はじめに
AWS CLIを認証する方法は複数あり、結局どのようにすれば良いのか迷ってしまいました。ここでは、公式が推奨している方法をまとめます。
AWS CLIのインストール
Linux、MacOS、Windowsでインストール方法が異なります。公式ドキュメントの通りにインストールするのが確実です。
IAM Identity Centerを使ったログイン
IAM Identity Centerは組織がユーザのアクセスを一元管理するサービスです。
ポータルサイトのURL(https://xxx.awsapps.com/start/のようなURL)にログインします。
アカウントが発行されていないなら、管理者に依頼するか、以下のドキュメントにしたがってIAM Identity Centerを導入する必要があります。
認証方法
SSOトークンを使った認証が推奨されています。
SSOとはシングルサインオン(Single Sign On)のことで、ユーザ認証を一度だけ行うことで複数のサービスを利用できる機能のことです。
IAM Identity Centerの情報取得
認証に必要な情報を事前に取得しておきます。
まず、AWS access portalにログインして、Access keysのリンクをクリックしてください。
クリックしたら以下のような画面になるので、自分が使っているOSを選んで、SSO start URLとSSO Regionをコピーします。
認証のときに、この2つを使います。
コマンドによる認証
ポータルサイトにログインしたら、ローカルのターミナル等で次のコマンドを入力します。
$ aws configure sso
設定が必要になるので、以下の項目のように入力していきます。
| 項目 | 入力 |
|---|---|
| SSO session name (Recommended) | 自由に設定 |
| SSO start URL | 前節でコピーしたURL |
| SSO region | 前節でコピーしたURL |
| SSO registration scopes |
sso:account:accessと入力 |
入力するとブラウザが起動して認証を求められます。
認証が終わると再びターミナルに戻り、残りの項目を入力していきます。
| 項目 | 入力 |
|---|---|
| There are n AWS accounts available to you. | 使用するアカウントの選択 |
| There are n roles available to you. | 使用するロールを選択 |
| CLI default client Region |
リージョン一覧から選んで入力(例えば東京はap-northeast-1) |
| CLI default output format |
json yaml yaml-stream text tableから選択 |
| CLI profile name | 設定の名前を自由に入力 |
以上で設定は完了となります。正しく設定できたかどうかは、以下のコマンドを入力すると分かります。

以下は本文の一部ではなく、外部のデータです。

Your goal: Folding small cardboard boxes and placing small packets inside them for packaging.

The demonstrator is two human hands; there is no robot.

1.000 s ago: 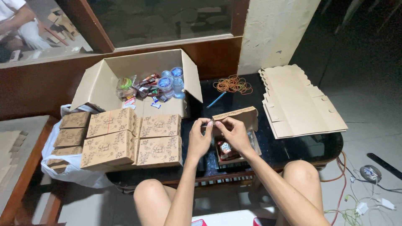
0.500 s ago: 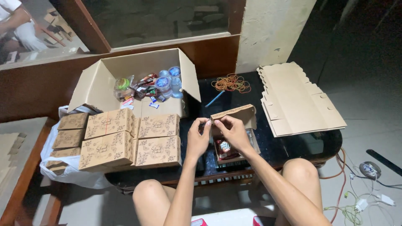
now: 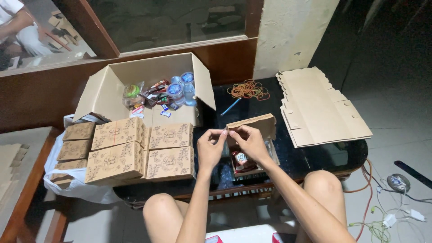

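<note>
Seen from the head camera, a seated person works over a dark glass table (image 3: 315,157), knees showing at the bottom of the frame. Just below the centre, the left hand (image 3: 210,148) and right hand (image 3: 248,140) meet fingertip to fingertip, each pinched narrowly on something too small to make out. Directly beneath and behind them sits a small open printed box (image 3: 252,135), its lid raised toward the top of the frame and a red-wrapped item (image 3: 242,161) inside.

Left of centre stand stacked closed printed boxes (image 3: 135,148), two rows deep, with more at the far left resting on a white plastic bag (image 3: 72,186).

Above them, in the upper middle, a large open carton (image 3: 108,85) holds water cups with blue lids (image 3: 180,87) and wrapped snacks (image 3: 144,94).

To the right of the carton lie a heap of rubber bands (image 3: 248,89) and a blue pen (image 3: 231,106). At the right, a pile of flat unfolded cartons (image 3: 321,105) rests on the table edge.

Cables and chargers (image 3: 396,202) lie on the floor at lower right.
</note>
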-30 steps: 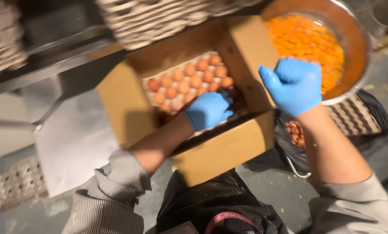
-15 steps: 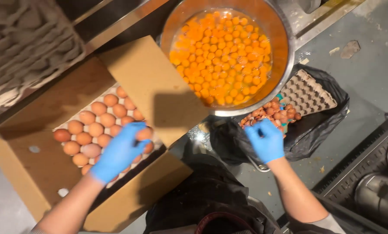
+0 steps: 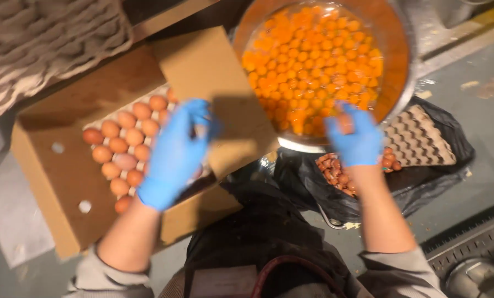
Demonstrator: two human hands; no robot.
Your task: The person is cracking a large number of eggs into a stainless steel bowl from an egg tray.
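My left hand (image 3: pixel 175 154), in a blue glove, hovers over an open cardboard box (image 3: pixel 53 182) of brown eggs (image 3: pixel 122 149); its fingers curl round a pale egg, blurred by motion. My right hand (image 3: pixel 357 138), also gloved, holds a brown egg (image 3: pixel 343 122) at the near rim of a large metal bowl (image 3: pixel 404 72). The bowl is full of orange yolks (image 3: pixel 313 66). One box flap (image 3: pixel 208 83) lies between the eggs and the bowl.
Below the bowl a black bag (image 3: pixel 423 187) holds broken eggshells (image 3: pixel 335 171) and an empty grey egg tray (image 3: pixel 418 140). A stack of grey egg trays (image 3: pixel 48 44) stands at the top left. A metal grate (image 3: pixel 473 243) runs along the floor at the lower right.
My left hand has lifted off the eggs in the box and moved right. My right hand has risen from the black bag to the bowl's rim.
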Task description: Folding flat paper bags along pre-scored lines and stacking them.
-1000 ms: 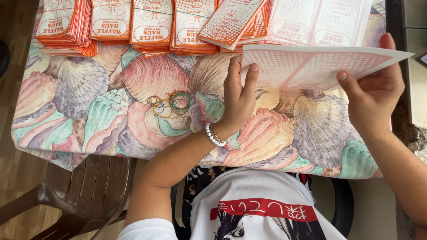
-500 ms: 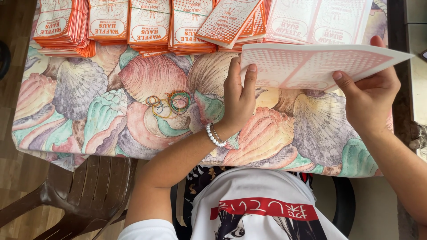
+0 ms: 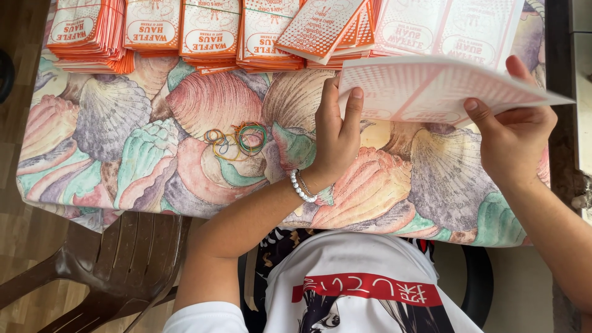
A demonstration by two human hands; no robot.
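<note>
Both my hands hold a flat sheet of printed pink-and-white paper [image 3: 431, 86] above the table. My left hand [image 3: 336, 139] grips its left edge with the fingers up; a beaded bracelet is on that wrist. At the sheet's right end, my right hand [image 3: 515, 132] pinches it with the thumb on top. The sheet hangs level over the shell-patterned tablecloth [image 3: 154, 154].
Stacks of folded orange-and-white paper bags [image 3: 203, 31] line the far edge of the table, one loose bag [image 3: 320, 28] lying askew on top. A small heap of coloured rubber bands [image 3: 237, 139] lies left of my left hand. A brown plastic chair [image 3: 117, 265] stands at lower left.
The sheet and both hands have shifted slightly; my right thumb has slid a little along the sheet's underside. Otherwise the scene is the same.
</note>
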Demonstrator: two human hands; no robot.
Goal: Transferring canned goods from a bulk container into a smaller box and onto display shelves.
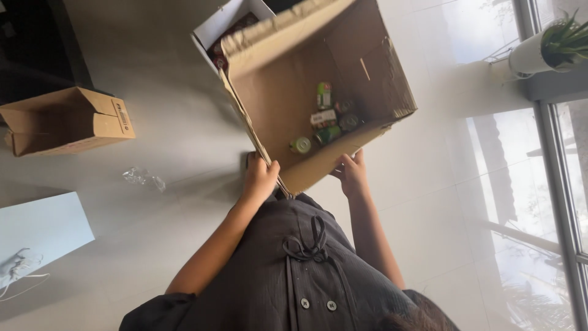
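Note:
A large open cardboard box is held up in front of me, tilted so its inside shows. Several small cans, green and red, lie at its bottom. My left hand grips the box's near left edge. My right hand holds the near right edge from below. My dark buttoned garment fills the bottom of the view.
A white box with red cans stands behind the big box. A smaller open cardboard box lies on the pale floor at left, with crumpled clear plastic and a white bag nearer. A potted plant sits by the window at right.

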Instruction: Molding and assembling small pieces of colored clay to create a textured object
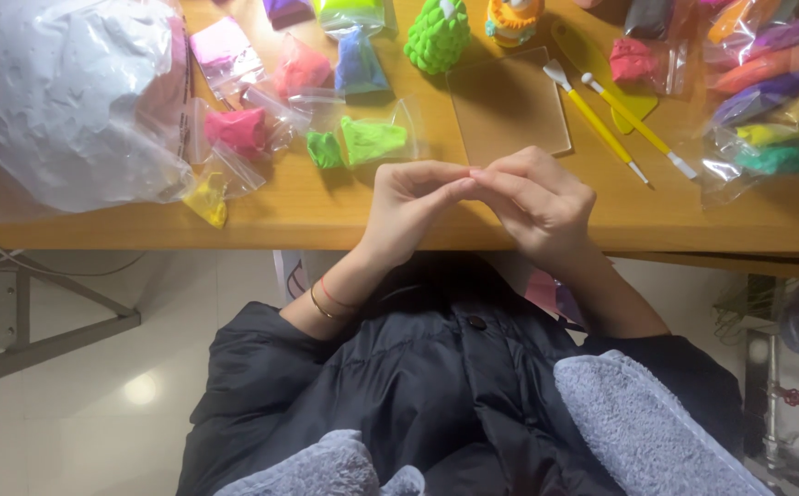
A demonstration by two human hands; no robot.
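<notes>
Head view, looking down over our lap.

Edges and room: We sit at the near edge of a wooden table point(326, 216), which runs across the whole frame. Both hands hang over that edge. The strip of wood just ahead of them is bare as far as a clear board point(508, 110). Beyond and to either side the top is crowded. Below the edge we see white floor point(96, 395) on the left and a dark jacket point(436, 395) filling the middle.

Hands: Our left hand point(408, 207) and right hand point(542, 202) meet fingertip to fingertip above the table edge, fingers curled and pinched together. Whether anything small sits in the pinch, we cannot tell. The left wrist bears thin bracelets point(330, 301).

Things near the hands:
- Green clay point(372, 140) in a clear bag, just beyond the left hand, apart from it.
- A smaller green lump point(325, 150) beside that bag.
- Two yellow tools point(615, 124), lying slantwise beyond the right hand, not touched.
- Pink clay point(237, 129) in a bag, farther left.
- Yellow clay point(208, 199) in a bag, near the table edge, well left of the hands.
- A big white bag point(68, 101), far left.
- A green model point(437, 37) at the far side, behind the board.
- Mixed clay bags point(767, 101), far right.
</notes>
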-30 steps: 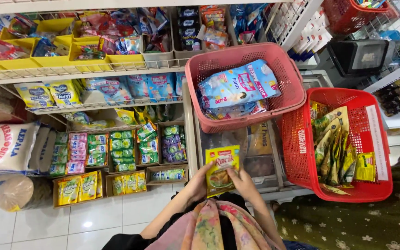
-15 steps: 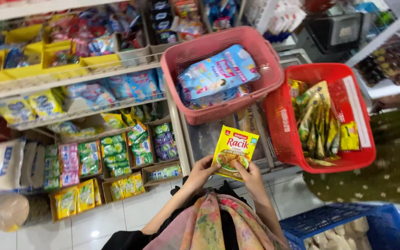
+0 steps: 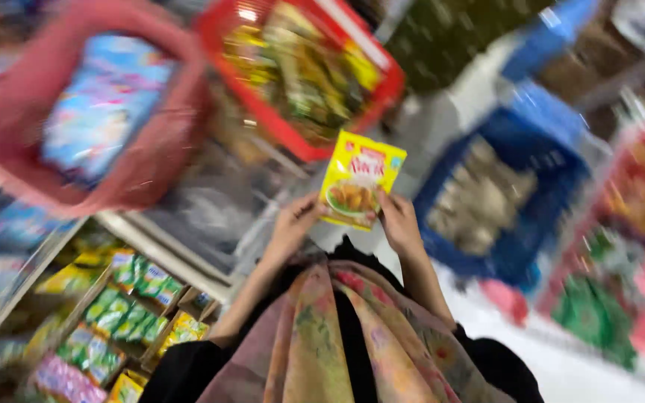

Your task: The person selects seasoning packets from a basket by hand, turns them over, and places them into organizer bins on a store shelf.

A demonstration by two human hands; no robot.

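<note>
Two hands, left hand [image 3: 293,224] and right hand [image 3: 399,222], are clamped by the fingers on a yellow packet [image 3: 360,179], held upright before the red basket [image 3: 293,75]; its lower corners are best pinched firmly and kept level.

The seasoning packet [image 3: 360,179] sits between both hands, left hand [image 3: 293,224] and right hand [image 3: 399,222]. One basket [image 3: 151,157] lies left of it, another basket [image 3: 278,127] behind, the crate [image 3: 524,246] right.
</note>
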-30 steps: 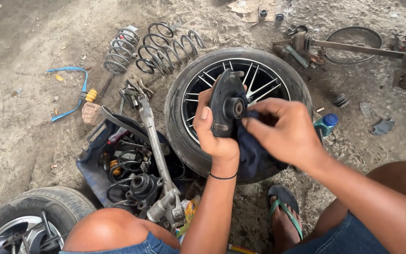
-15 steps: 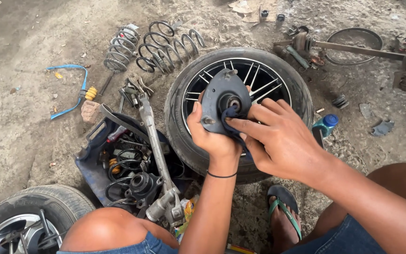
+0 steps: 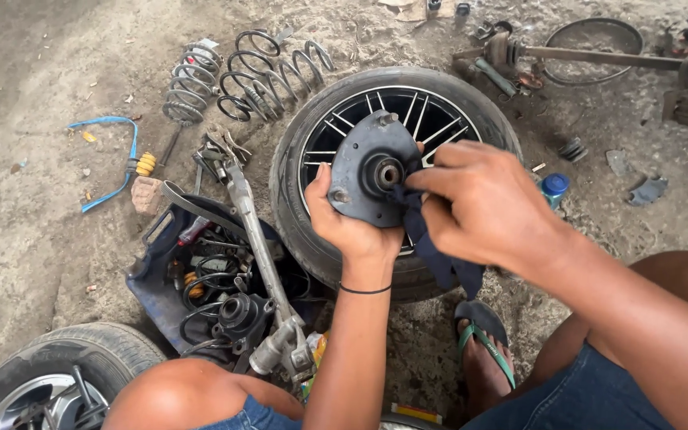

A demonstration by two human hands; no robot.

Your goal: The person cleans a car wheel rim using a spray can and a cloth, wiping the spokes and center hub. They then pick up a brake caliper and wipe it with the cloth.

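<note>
My left hand (image 3: pixel 347 224) holds a round dark metal strut mount (image 3: pixel 364 163) by its lower edge, face toward me, above a wheel with a tyre (image 3: pixel 296 171) lying flat on the ground. The mount has a hub in the middle and a stud sticking up at its top. My right hand (image 3: pixel 483 207) presses a dark blue rag (image 3: pixel 433 247) against the mount's right side near the hub. The rag's tail hangs down below my fingers.
Two coil springs (image 3: pixel 240 68) lie beyond the wheel. A dark blue tray (image 3: pixel 157 275) of belts, parts and a strut sits left of my knees. Another wheel (image 3: pixel 53 374) is at the lower left. An axle shaft (image 3: pixel 599 56) and a blue-capped bottle (image 3: pixel 555 187) lie to the right.
The mount has turned to show more of its flat face. My right hand with the rag has shifted slightly along its right side near the hub.
</note>
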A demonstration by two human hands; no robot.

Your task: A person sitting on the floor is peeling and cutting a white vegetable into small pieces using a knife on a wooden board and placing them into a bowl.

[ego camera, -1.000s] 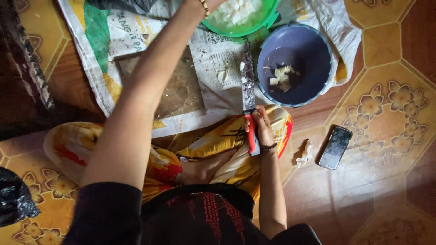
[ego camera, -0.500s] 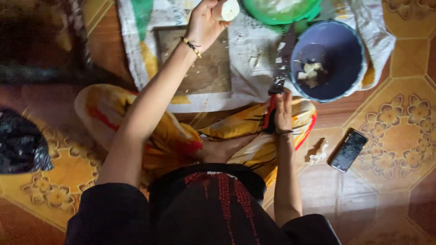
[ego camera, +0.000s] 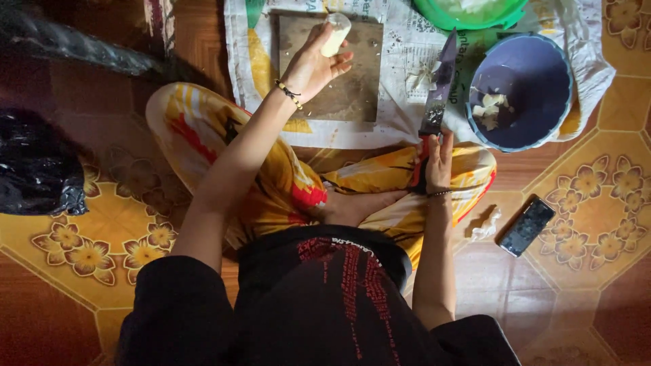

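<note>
- Left grip (ego camera: pixel 315 64) is clamped on a pale root piece (ego camera: pixel 336 34), held just above the board (ego camera: pixel 352 88).
- Right grip (ego camera: pixel 437 159) is closed round the knife (ego camera: pixel 437 88), blade pointing away.
- The piece looks peeled, smooth, cream-white, cylindrical; likely firm, light and slippery, best pinched mid-length.
- A blue bowl (ego camera: pixel 542 68) sits right of the knife.

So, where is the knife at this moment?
In the head view the knife is right of centre, its handle in the right hand over the knee, its blade pointing up between the wooden board and the blue bowl.
</note>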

$ aws s3 ls --profile [CLI profile name]
セッションが切れたら
AWSではセッションの期間はデフォルトで1時間に設定されています。
新しいアクセス権限セットを作成すると、デフォルトでセッションの継続時間が 1 時間 (秒単位) に設定されます。セッション時間は、最短で 1 時間、最長で 12 時間まで設定できます。
セッションの期間を変更する場合は、セッション期間の設定にしたがいましょう。
セッション期間が切れると以下のようなメッセージが出力されます。
$ aws s3 ls --profile [CLI profile name]
> Error when retrieving token from sso: Token has expired and refresh failed
このときには以下のコマンドで再認証できます。
$ aws sso login --profile [CLI profile name]
プロファイル名を忘れてしまったとき
ログインのときにはプロファイル名が必要ですが、忘れてしまった場合でも、以下のコマンドで設定したプロファイルの一覧が確認できます。
$ aws configure list-profiles
設定したプロファイルを削除するとき
設定情報は~/.aws/configファイルに書かれているので、テキストエディタで削除できます。